The term “Personal Data” is everywhere, but almost nobody knows anything about it. How can that be?
Let’s start with what we do know about:
We know about “government data”. Well, at least the government does. It is where information technology originated, for the census, for taxing and so forth. The government collects data about people (and lots of other things), manages it, analyzes it, and sends tax bills :-) Is this data personal? No. It’s about people, but there’s nothing personal about it. Governments certainly know how to use government data.
We also know about “business data”. It’s the data that businesses collect and manage and analyze etc. to help the business do its business thing: generates sales, maintain profits, grow market share, etc. Lots of people have lots of experience with business data. Is this data personal? No. It might be about people, such as customers and employees, but there’s nothing personal about it either. Businesses sure are quite competent about business data.
So “personal data” is the data that people collect and manage and analyze and so forth, for their own, personal reasons. To make their own life better in some way. And, I posit, collectively we know very little about it. Here are some examples that we do know something about:
- Personal e-mail. We do have some idea how people use their personal e-mail, what they keep and what they delete, how they search for old e-mail and so forth.
- Hard drives on “personal computers” owned by people for personal (rather than work) purposes. But even that we know little details about: what files do people store, how do they organize their files, why, how could we help them get more value out of what they have etc.
But that’s about where it ends.

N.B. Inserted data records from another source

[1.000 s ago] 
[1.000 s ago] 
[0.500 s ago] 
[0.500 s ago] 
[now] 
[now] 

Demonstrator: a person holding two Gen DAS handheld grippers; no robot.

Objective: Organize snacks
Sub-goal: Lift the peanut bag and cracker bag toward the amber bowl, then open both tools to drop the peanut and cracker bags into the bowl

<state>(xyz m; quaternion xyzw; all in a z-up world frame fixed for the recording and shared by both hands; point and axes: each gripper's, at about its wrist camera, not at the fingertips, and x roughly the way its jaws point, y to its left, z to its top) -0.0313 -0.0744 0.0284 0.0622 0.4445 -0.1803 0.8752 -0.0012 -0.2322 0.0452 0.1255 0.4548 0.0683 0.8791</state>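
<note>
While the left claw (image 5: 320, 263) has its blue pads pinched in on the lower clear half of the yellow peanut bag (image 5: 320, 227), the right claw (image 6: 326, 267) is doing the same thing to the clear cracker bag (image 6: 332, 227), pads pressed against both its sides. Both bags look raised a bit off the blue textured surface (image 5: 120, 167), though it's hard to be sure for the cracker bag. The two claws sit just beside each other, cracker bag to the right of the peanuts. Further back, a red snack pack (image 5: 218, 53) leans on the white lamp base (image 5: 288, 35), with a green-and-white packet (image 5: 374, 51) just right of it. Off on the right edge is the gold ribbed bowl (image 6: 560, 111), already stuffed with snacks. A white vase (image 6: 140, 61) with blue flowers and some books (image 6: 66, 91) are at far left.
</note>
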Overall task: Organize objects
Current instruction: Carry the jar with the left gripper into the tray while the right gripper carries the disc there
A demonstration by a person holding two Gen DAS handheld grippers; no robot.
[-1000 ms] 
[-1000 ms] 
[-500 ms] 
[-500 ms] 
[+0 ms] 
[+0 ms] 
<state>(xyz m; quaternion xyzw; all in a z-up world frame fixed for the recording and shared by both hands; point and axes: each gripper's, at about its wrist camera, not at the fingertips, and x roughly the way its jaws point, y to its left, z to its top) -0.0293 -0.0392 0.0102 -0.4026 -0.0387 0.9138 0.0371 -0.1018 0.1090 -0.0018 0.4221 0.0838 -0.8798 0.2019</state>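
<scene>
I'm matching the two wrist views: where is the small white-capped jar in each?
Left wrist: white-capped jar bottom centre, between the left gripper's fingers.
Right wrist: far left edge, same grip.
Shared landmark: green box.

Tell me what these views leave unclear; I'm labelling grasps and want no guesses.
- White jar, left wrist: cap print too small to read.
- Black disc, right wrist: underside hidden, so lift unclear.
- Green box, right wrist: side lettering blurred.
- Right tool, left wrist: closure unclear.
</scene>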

We don’t know how people manage their tax returns. Their photos. Their receipts. Their travel histories. Their appliance maintenance records. Their kids’ allowances. And pretty much anything.
I claim that all the other data that’s often described as “personal data” — like my health records — isn’t actually “personal data”: it is “business data” because it is collected and used by a business to further its own objectives. The only reason we’d ever think of it as “personal data” is because we have so little data that’s truly personal — as defined above — and we’d like to have so much more. Well, it isn’t a democracy, but he’s at least our goon, saying he’s in business to serve us, that kind of “personal data” euphemism.
About truly “personal data”, we know very little. Just how little becomes clear when you realize that the following questions are absolute no-brainers for business and government data, but completely unclear for personal data:
- Where does personal data get stored? (so it doesn’t become business or government data, just like businesses wouldn’t want to store all their data with government or vice versa)
- What overall structure does personal data have? Is it files and directories like on a PC? Or relational tables like in business applications? “Unstructured” data like e-mail mailboxes? Some combination?
- Where’s the personal “master data” and how is it managed?
- How does personal data get governed?
- How does personal data get maintained? integrated? analyzed? purged?
- And finally, how does personal data ideally get used? By the person whose data it is, for their own purposes, whatever they are?
Once we solved those, and a few more, and have good software to support them, the world will be entirely different. Then we’ll have the right to talk about “personal data”. Before that, it’s just a euphemism.